Introduction:
Parapharyngeal space tumors account for only 0.5% of head and neck tumors (1). However, they are deserve to receive desire attention since with the tumor growth, important anatomical structures such as the carotid artery, jugular vein, sympathetic chain, and cranial nerves can be influenced (2).
Patients with parapharyngeal space tumors (PPS) usually represent a neck or oropharyngeal mass without presence of detectable symptoms on physical examination. The reason for the absence of symptoms is because that only the inferior and medial boundaries of the PPS are distensible. PPS lesions enlargement can lead to cranial neuropathies.
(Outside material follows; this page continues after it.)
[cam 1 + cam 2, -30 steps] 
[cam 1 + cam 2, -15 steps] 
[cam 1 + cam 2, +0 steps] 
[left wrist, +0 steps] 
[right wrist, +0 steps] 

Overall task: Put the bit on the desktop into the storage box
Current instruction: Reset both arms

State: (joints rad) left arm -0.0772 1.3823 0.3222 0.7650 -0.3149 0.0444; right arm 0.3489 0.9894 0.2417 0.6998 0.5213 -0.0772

With compression of central nervous system (CNS) IX, X, XI, or XII, symptoms of hoarseness, dysarthria, and dysphagia appear(3, 4).
Garcin syndrome is characterized by a progressive ipsilateral involvement of cranial nerves, culminating in paralysis of at least seven of them, with no sensory or motor long-tract disturbance, no intracranial hypertension and with osteoclastic involvement in the skull base on radiographic computed tomography(5). The underlying cause is usually a sarcoma or carcinoma of the skull base(6, 7). Horner syndrome results from an interruption of the sympathetic nerve supply to the eye and is characterized by the classic triad of miosis (i.e. constricted pupil), partial ptosis, and loss of hemifacial sweating (i.e., anhidrosis)(8). In benign lesions, pain is unusual but in cases with compression or hemorrhage into the lesion, it ‘can be observed. Totally, pain and neurologic dysfunction are more often indicative of malignancy with infiltration of the skull base(9).
In this study, we report a parapharyngeal diffuse large Bcell lymphoma in a human immunodeficiency virus (HIV) infected patient which had caused the patient to suffer from Garcin syndrome.